The Foreign Minister informed me that the German Minister had stated to him that the memorandum was presented under instructions from the German Government. The wording of the memorandum would seem to confirm this statement. It is therefore peculiar that no similar memorandum seems to have been presented by [to?] any other American Republic.

The Department’s attention is particularly invited to the extraordinary wording of the penultimate paragraph of the memorandum.

Respectfully yours,

Fay Allen Des Portes
[Enclosure—Translation]

Memorandum by the German Minister in Central America (Reinebeck) to the Guatemalan Minister for Foreign Affairs (Salazar)

To its profound regret, the Government of the Reich has learned that the German preventative act in Holland and Belgium has given rise to the following acts in America:

1)
The Minister of Foreign Affairs of the Argentine Republic proposed that the American States should abandon the concept of neutrality maintained up to the present time, which had come to be a mere fiction, and that they should adopt a state of “non-belligerency”.
2)
The Minister of Foreign Affairs of Uruguay suggested a common protest of the American Republics against the German act in Holland and Belgium.37 The Minister of Foreign Affairs of the Republic of Panama, in turn, has transmitted the suggestion to all of the American Governments in order that the latter may state their respective positions; and among others, the High Government of Guatemala also by a Note on the fifteenth of the present month, addressed to the Minister of Foreign Affairs of Panama, expressly adhered to this proposal.

The Government of Germany must refute as unfounded the (step of) protest suggested on the part of Uruguay, in as much as its action, against which this country is objecting, is fully justified by the reasons explained in detail in the German Memoranda of the tenth of May delivered to the Belgian and Dutch Governments as well as in the annexes to these.38 As explained in these two Memoranda, Germany had recognized and respected the sovereignty of Belgium and Holland as long as both countries observed the most strict neutrality. However, [Page 790] Belgium and Holland had not maintained this neutral position, but had unilaterally favored the adversaries of Germany and acquiesced in their intentions. The information of the German High Command, which was brought to the attention of the Government of the Reich, and which was added to the Memorandum, contained a resume of the violations of neutrality of both countries, the tenor of which may be inferred from No. 168 of the bulletins of information of the press section of the German Legation, which is enclosed with the present (Memorandum).39 In view of the situation explained above, the Government of the Reich was no longer able to doubt that Belgium and the Netherlands had not only resolved to tolerate an imminent Franco-British attack against the Basin of the Ruhr through their own territories but also actively to favor it.

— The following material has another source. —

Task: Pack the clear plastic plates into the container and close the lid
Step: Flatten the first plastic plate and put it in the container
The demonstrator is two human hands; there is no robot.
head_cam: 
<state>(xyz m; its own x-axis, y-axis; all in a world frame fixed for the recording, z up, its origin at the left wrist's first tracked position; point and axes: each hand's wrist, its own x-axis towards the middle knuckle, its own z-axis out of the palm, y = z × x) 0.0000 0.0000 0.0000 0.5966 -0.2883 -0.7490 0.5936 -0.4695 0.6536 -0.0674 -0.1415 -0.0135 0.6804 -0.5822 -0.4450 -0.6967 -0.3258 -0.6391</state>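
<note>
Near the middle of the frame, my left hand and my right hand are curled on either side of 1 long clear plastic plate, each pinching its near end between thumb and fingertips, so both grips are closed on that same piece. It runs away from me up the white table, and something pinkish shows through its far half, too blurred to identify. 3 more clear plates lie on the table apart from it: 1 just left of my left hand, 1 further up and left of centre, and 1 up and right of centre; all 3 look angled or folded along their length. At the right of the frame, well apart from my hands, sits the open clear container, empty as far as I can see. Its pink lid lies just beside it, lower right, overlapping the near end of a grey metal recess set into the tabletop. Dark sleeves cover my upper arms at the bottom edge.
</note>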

Additional and irrefutable documents proving such intention to attack of England and France, and the participation of the two supposedly neutral Governments, which had in the meantime come into the hands of German troops, will shortly be published.

The Government of Germany, being unable passively to await this planned attack, in consequence ordered its troops to ensure by all the military means in their power the neutrality of both countries. It has declared that the German troops have not come as enemies of the Belgian and Netherlands peoples, and that it would not infringe the sovereignty of these countries, either for the present or in the future.

In as much as it is consequently not a question of a German invasion, as the Uruguayan Minister of Foreign Affairs alleges, but of the frustration of an invasion systematically prepared by England and France, the German Government must consider such steps of third governments against its action without object, and therefore consider the participation in such transactions a markedly unfriendly act for which there is no reason.40

The Government of the Reich has ample motives to suppose that the attitude of the Government of Uruguay is based upon certain foreign influences tending to create a feeling in the Latin American States that this Continent might be threatened by Germany. It is not necessary to go into details regarding this argument, the inconsistency and absurdity of which is patent. I wish only to confine myself to expressing the hope of the Government of the Reich that those States which maintain friendly relations with Germany will pay no attention to propaganda against the German Government which arises from personal motives of hatred of certain foreign politicians.

  1. See pp. 727 ff.
  2. See Documents on German Foreign Policy, 1918–1945, series D, Vol. ix, document No. 214, p. 301.
  3. Not attached to file copy of memorandum.
  4. Typewritten note on file translation reads, “The underlining in the penultimate paragraph did not appear in the original memorandum shown by the Foreign Minister to Mr. Des Portes.”